▶ Goal of the exercise
Your answer should consist of the lines in the data below that contain "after".

▶ Data shown
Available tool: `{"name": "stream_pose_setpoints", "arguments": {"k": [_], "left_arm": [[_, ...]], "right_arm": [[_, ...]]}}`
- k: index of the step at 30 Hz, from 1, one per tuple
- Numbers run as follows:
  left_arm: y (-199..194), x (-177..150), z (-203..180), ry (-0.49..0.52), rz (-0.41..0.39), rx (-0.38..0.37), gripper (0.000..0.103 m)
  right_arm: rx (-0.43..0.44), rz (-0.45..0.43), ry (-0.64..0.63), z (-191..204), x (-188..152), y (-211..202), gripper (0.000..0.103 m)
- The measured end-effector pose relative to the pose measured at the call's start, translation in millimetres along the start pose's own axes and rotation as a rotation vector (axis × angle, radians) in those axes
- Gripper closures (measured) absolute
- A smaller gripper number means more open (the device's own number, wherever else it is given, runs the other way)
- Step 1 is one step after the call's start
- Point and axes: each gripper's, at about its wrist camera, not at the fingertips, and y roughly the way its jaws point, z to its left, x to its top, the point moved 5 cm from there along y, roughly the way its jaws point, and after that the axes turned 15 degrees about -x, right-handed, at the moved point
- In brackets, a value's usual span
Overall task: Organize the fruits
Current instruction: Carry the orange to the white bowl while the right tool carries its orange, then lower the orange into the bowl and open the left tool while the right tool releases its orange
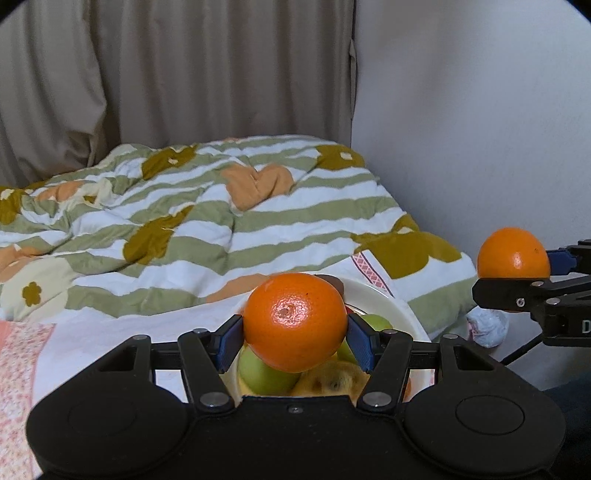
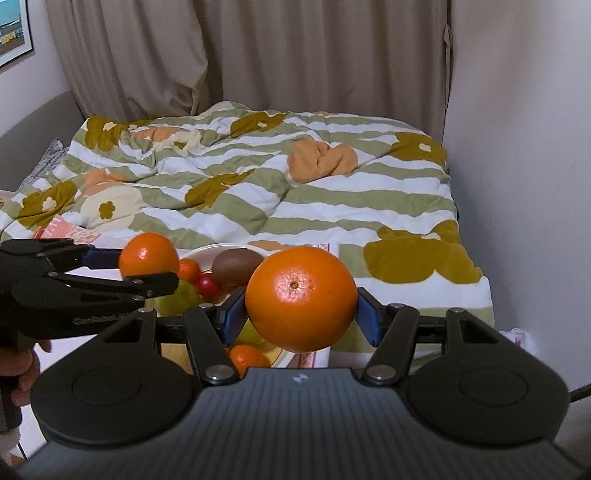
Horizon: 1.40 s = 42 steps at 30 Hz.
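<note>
A bed [image 2: 332, 192] with a green-and-white striped, flower-patterned quilt [image 1: 221, 221] fills the room's corner, beige curtains [image 1: 184, 66] behind it and a white wall [image 1: 480, 110] to the right. A cream plate [image 1: 384, 299] of fruit sits on the bed's near edge.

The left gripper [image 1: 295, 338] is held level above the plate, its blue-padded fingers [image 1: 229, 341] clamped on either side of an orange [image 1: 295, 321]. The right gripper [image 2: 301, 312] is held level beside it, off the plate's right edge, its fingers [image 2: 233, 314] squeezing a second orange [image 2: 300, 298]. Each gripper shows in the other's camera from the side, its orange raised above the bed.

The left wrist view shows green apples [image 1: 264, 374] and a yellowish fruit [image 1: 332, 380] directly beneath the held orange. The right wrist view adds a brown oval fruit [image 2: 236, 267], small red fruits [image 2: 207, 285], a small orange fruit [image 2: 245, 357], a framed picture [image 2: 13, 29] on the left wall, and part of the person's hand [image 2: 26, 373] on the left gripper's handle.
</note>
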Motion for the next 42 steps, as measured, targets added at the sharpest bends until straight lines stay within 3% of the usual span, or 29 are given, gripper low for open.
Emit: {"name": "stream_pose_setpoints", "arguments": {"k": [12,13,15,16,26,42], "left_arm": [[50,1,7,0.025,0.104,-0.04,0.037],[50,0,6,0.035,0.101,-0.041,0.034],[44,3,5,0.058,0.07,-0.037,0.007],[39,5,5,0.065,0.05,-0.033,0.003],[-10,5,25,0.013,-0.02,0.002,0.003],[-65,-34,45,-0.087,-0.056,0.091,0.002]], "right_arm": [[-0.011,0.048,0.041,-2,6,36,0.026],[-0.012,0.05,0.045,-3,7,37,0.026],[-0.016,0.05,0.052,-2,8,37,0.026],[-0.017,0.051,0.053,-2,8,37,0.026],[-0.002,0.049,0.037,4,9,35,0.026],[0.046,0.071,-0.027,43,-18,39,0.026]]}}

▶ Exercise response
- Step 1 is one step after the call's start
- Point and axes: each gripper's, at about its wrist camera, not at the fingertips, and y roughly the way its jaws point, z to its left, x to its top, the point moved 5 cm from there along y, roughly the way its jaws point, and after that the axes turned 15 degrees about -x, right-handed, at the moved point

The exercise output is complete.